Notifications You must be signed in to change notification settings

mriener/gausspyplus

Repository files navigation

About

GaussPy+ is a fully automated Gaussian decomposition package for emission line spectra. For a detailed description about the package and results of tests performed on synthetic spectra and a test field from the Galactic Ring Survey (Jackson et al. 2006) please see:

Riener et al. 2019

GaussPy+ is based on GaussPy: A python tool for implementing the Autonomous Gaussian Decomposition algorithm. For a description about the Autonomous Gaussian Decomposition algorithm please see:

Lindner et al. 2015

For tips on how to get started with GaussPy+ see the section Getting started further below and check the Frequently asked questions.

Version

The currently recommended version of GaussPy+ is v0.2 (stable version released on 2020-05-19). See the GaussPy+ Changelog for an overview of the major changes and improvements introduced in this version.

New updates to the code are first tested and developed in the dev branch. Users cloning the dev branch should beware that these versions are not guaranteed to be stable.

Installation

Dependencies

You will need the following packages to run GaussPy+. We list the version of each package which we know to be compatible with GaussPy+.

If you do not already have Python 3.5, you can install the Anaconda Scientific Python distribution, which comes pre-loaded with numpy and scipy.

Optional Dependencies

If you wish to use optimization with Fortran code you will need

Download GaussPy+

Download GaussPy+ using git $ git clone https://github.com/mriener/gausspyplus

Installing Dependencies on Linux

You will need several libraries which the GSL and scipy libraries depend on. Install these required packages with:

sudo apt-get install libblas-dev liblapack-dev gfortran libgsl0-dev

Install pip for easy installation of python packages:

sudo apt-get install python-pip

Then install the required python packages:

sudo pip install astropy lmfit networkx numpy scipy tqdm

Install the optional dependencies for plotting and optimization:

sudo pip install matplotlib
sudo apt-get install libgsl0-dev

Installing Dependencies on OSX

Installation on OSX can be done easily with homebrew. Install pip for easy installation of python packages:

sudo easy_install pip

Then install the required python packages:

sudo pip install numpy scipy lmfit astropy networkx tqdm

Install the optional dependencies for plotting and optimization:

sudo pip install matplotlib
sudo brew install gsl

Installing GaussPy+

To install make sure that all dependences are already installed and properly linked to python --python has to be able to load them--. Then cd to the local directory containing GaussPy+ and install via

python setup.py install

If you don't have root access and/or wish a local installation of GaussPy+ then use

python setup.py install --user

Getting started

You can find an example decomposition run with GaussPy+ in the example directory. All individual scripts can be run via the Jupyter notebook Tutorial_example-GRS.ipynb.

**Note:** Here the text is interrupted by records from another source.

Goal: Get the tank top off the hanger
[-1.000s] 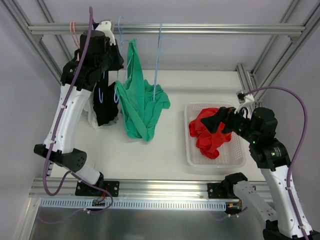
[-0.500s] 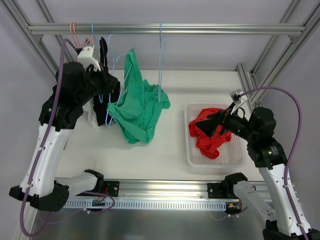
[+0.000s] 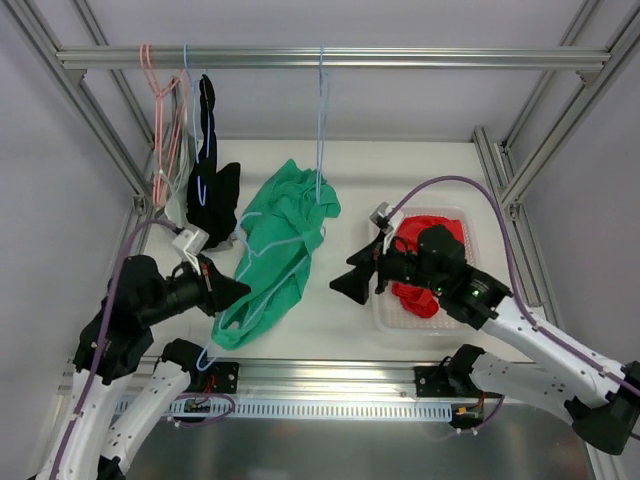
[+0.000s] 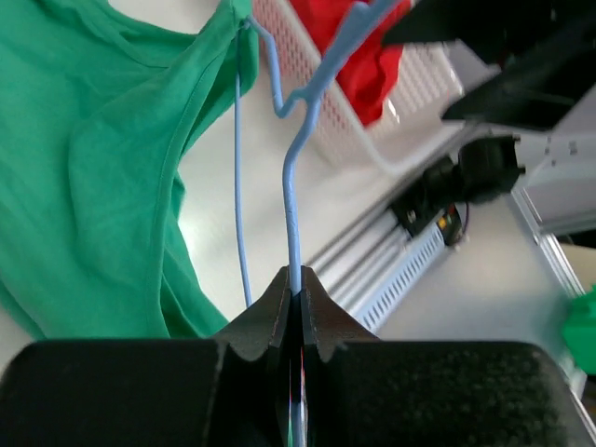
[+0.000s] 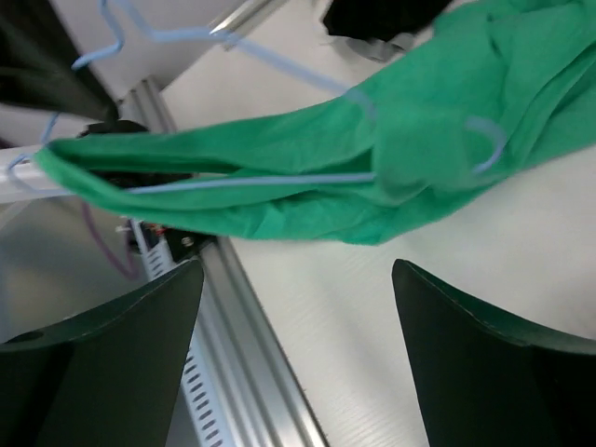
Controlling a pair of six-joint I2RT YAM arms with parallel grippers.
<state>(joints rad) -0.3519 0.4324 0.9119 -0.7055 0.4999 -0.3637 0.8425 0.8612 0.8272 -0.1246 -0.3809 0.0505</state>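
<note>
The white table (image 3: 420, 170) sits inside a metal frame whose top rail (image 3: 450, 58) crosses the back. The green tank top (image 3: 285, 235) stretches slantwise over the middle of the table, from the foot of a blue hanger on the rail (image 3: 320, 110) down toward the near left. Whether it is caught on that hanger cannot be told. It is on a second blue hanger (image 4: 291, 186), whose wire runs through the cloth and shows at the neck opening. To the right is a white basket (image 3: 470, 315) with a red garment (image 3: 428, 226) heaped in it. A black garment (image 3: 212, 195) hangs from the rail at the back left, with pink hangers (image 3: 160, 110) just beside it. The left gripper (image 4: 296, 284) is low at the near left, just off the tank top's lower end. Its fingers are pressed tight together on the thin wire of the second hanger, near the hook. The right gripper (image 5: 298, 270) is above the table between the tank top and the basket and points at the green cloth. Its fingers (image 5: 140, 354) are spread wide with nothing between them, and it is close to the tank top but apart from it.
</note>
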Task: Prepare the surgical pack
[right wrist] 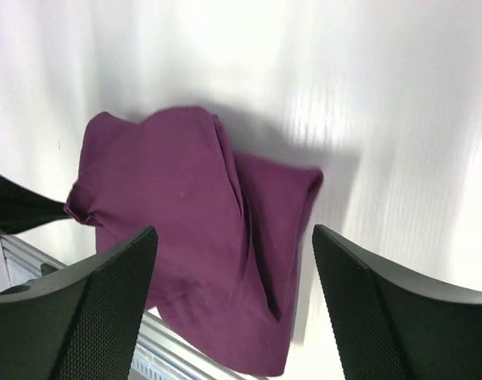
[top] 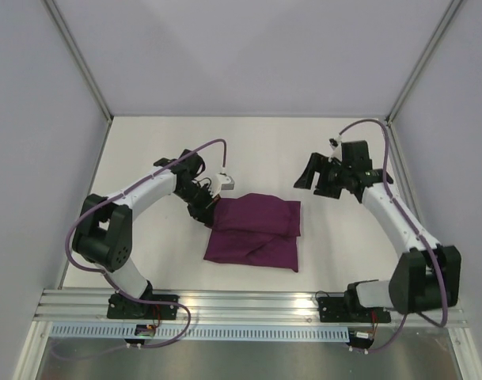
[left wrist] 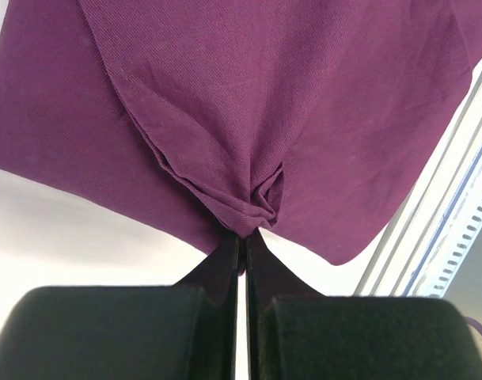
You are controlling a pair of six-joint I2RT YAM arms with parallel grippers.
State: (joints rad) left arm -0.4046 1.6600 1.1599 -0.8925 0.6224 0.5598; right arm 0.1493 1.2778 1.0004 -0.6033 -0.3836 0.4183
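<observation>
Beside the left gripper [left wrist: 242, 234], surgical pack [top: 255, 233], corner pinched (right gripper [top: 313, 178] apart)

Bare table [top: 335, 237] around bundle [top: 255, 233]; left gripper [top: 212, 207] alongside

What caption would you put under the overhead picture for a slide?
Left gripper pinches a corner of the folded purple cloth; right gripper hangs open, clear of it.

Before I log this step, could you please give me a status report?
Left end effector shut on purple bundle corner. Right end effector open, off it. No obstruction seen.
</observation>
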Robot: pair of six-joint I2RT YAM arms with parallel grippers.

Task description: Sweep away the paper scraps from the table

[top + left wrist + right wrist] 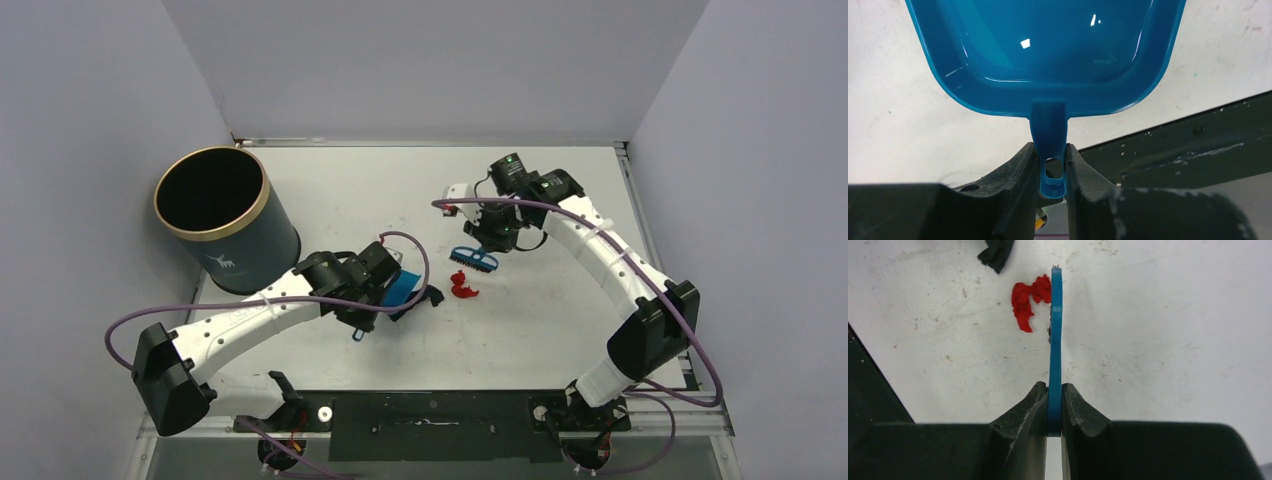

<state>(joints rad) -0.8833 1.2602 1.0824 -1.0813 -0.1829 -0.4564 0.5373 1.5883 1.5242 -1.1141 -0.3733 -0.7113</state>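
Top view: a crumpled red scrap (463, 287) and a black scrap (432, 296) lie mid-frame on the scuffed white table (540, 320), with grey walls (420, 60) around. Left wrist: the left gripper (1050, 155) clamps the dustpan (1048, 50) handle. Right wrist: the right gripper (1054, 392) pinches the brush (1056, 330), with the red scrap at upper left.

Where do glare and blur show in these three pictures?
Left wrist view: two white glare spots on the glossy dustpan; the left tool is dark, with little detail. Right wrist view: even light, the red scrap and the brush are sharp, the right tool dark. Top view: soft shadows; the inside of the bin is black.
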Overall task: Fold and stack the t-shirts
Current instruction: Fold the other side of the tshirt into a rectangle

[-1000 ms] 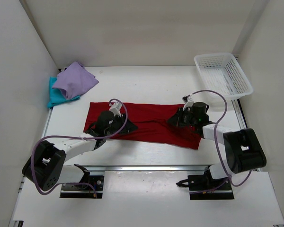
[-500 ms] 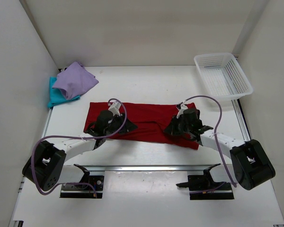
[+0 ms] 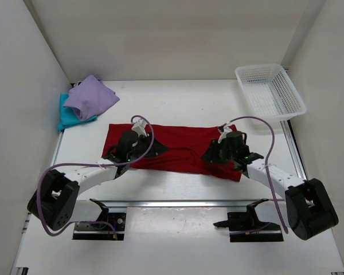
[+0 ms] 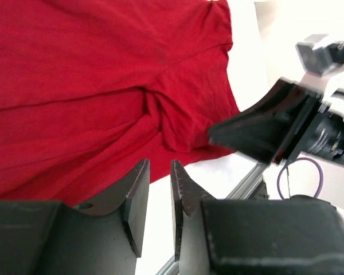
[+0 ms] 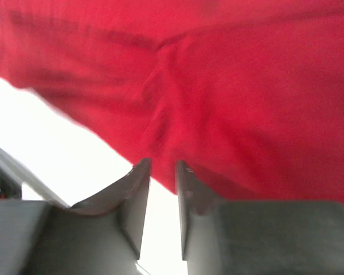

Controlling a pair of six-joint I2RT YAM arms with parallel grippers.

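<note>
1. Closest to us, both arms reach out from the near edge and hang low over the red shirt (image 3: 183,143). The left claw (image 4: 160,163) is over its left part and the right claw (image 5: 163,164) over its right part. One per end makes sense to us, since wide cloth only folds straight if both ends go together.
2. Both claws are pinched nearly together, and we see no cloth between the fingers. We'd guess they're between grabs.
3. The red shirt lies spread sideways across the middle of the table (image 3: 178,100), with wrinkles bunching near its center. Its near edge sits right by the fingertips, so that's probably the next bit to pick up.
4. Further back on the left, the lavender shirt (image 3: 90,96) sits on the teal shirt (image 3: 67,118) by the wall. That looks like the stack, so red likely ends up there.
5. In the far right corner is the white basket (image 3: 262,66), well apart from everything.
</note>
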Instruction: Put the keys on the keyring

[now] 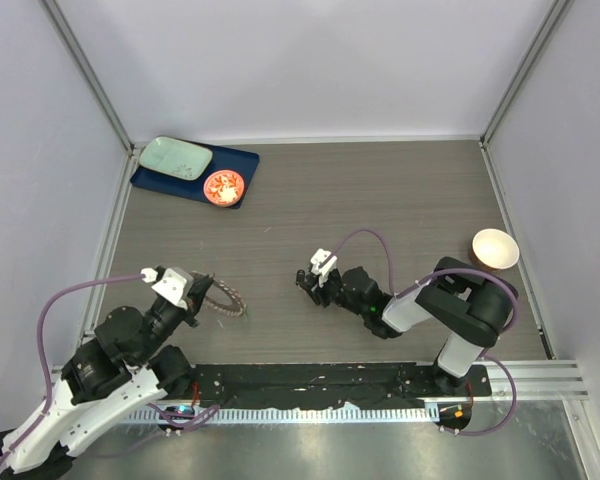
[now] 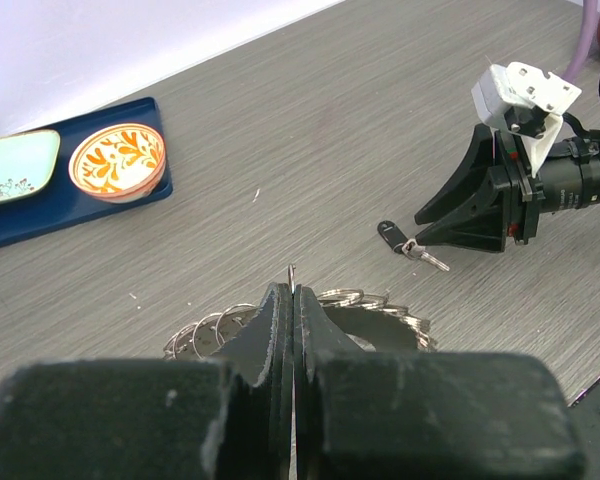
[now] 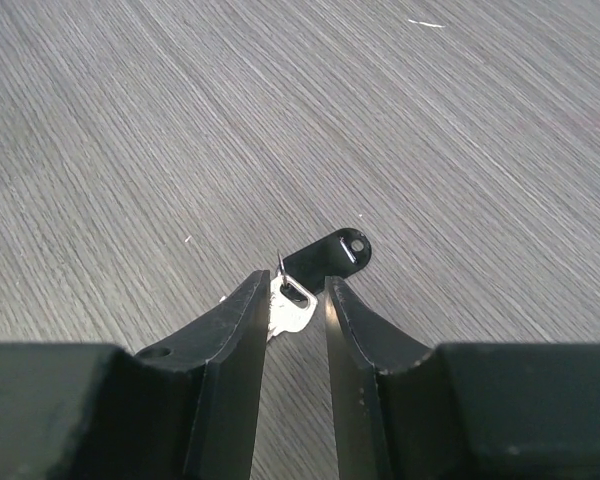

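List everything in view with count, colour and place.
grey wood-grain table: one, grey, under everything.
dark blue tray: one, blue, far left corner.
pale green rectangular plate: one, green, on the tray.
orange-red patterned round dish: one, orange, on the tray.
cream round bowl: one, cream, right edge.
grey metal key-fringed ring: one, grey, near left.
black-tagged small key: one, black, centre.
left gripper: one, black, shut on the ring.
right gripper: one, black, open astride the key.

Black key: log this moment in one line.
left hand: shut on keyring | right hand: open, astride black key on table
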`<state>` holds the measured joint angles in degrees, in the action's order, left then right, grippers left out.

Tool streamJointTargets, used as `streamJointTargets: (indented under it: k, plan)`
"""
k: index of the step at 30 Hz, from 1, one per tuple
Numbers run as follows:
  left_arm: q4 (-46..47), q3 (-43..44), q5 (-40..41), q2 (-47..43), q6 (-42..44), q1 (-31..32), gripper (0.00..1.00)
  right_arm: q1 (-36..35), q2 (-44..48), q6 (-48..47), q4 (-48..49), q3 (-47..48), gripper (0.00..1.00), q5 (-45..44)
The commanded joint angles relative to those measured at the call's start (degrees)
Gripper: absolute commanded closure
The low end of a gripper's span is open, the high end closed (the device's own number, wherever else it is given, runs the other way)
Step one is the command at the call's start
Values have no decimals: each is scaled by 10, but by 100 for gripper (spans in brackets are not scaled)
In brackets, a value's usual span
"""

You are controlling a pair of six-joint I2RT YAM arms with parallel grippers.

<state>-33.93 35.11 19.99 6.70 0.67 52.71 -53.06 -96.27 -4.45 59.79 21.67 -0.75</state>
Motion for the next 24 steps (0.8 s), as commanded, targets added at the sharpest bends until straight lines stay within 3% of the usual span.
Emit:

The Jupyter notebook Tutorial_decompose_single_spectrum.ipynb illustrates the functionality of GaussPy+ and allows users to play around with the different parameter settings to determine their effects on the decomposition.

Some advice for decomposition runs with GaussPy+

We recommend to first test the GaussPy+ settings on a small subsection of the dataset and check whether the chosen parameter values lead to good fitting results. GaussPy+ includes many helper functions that allow users to easily create a subcube of the dataset to use for the test run.

We tested the default settings of GaussPy+ on different spectral cubes of CO isotopologues, which yielded good decomposition results for all tested datasets. However, if you find that the fitting results are insufficient or stumble upon problems we recommend that you first try the following steps:

  • For large datasets, we recommend to create smaller subcubes, on which to perform the GaussPy+ decomposition. Running the decomposition directly on the full dataset will likely become too memory-intensive. We recommend a maximum individual size of about 1e5 spectra per subcube, with a maximum of about 1e8 voxels. GaussPy+ includes helper functions to split the datasets into individual subcubes (gausspyplus.utils.make_subcube, gausspyplus.utils.get_list_slice_params) and combine the results again after the decomposition.

  • If you find that GaussPy+ fits too many noise peaks, we recommend setting either the significance or snr parameters to higher values. In contrast, if you find that many low-intensity and/or narrow peaks are not fit at all, we recommend setting one or both of these parameters to lower values. See Sect. 3.2.1.2 and 3.2.1.3 in Riener et al. 2019 for a description about the significance and snr parameters; also see App. C.3 for how changing one or both of these parameters can impact the decomposition results. GaussPy+ also includes helper functions to smooth the spectral cube spatially (gausspyplus.utils.spatial_smoothing) and/or spectrally (gausspyplus.utils.spectral_smoothing).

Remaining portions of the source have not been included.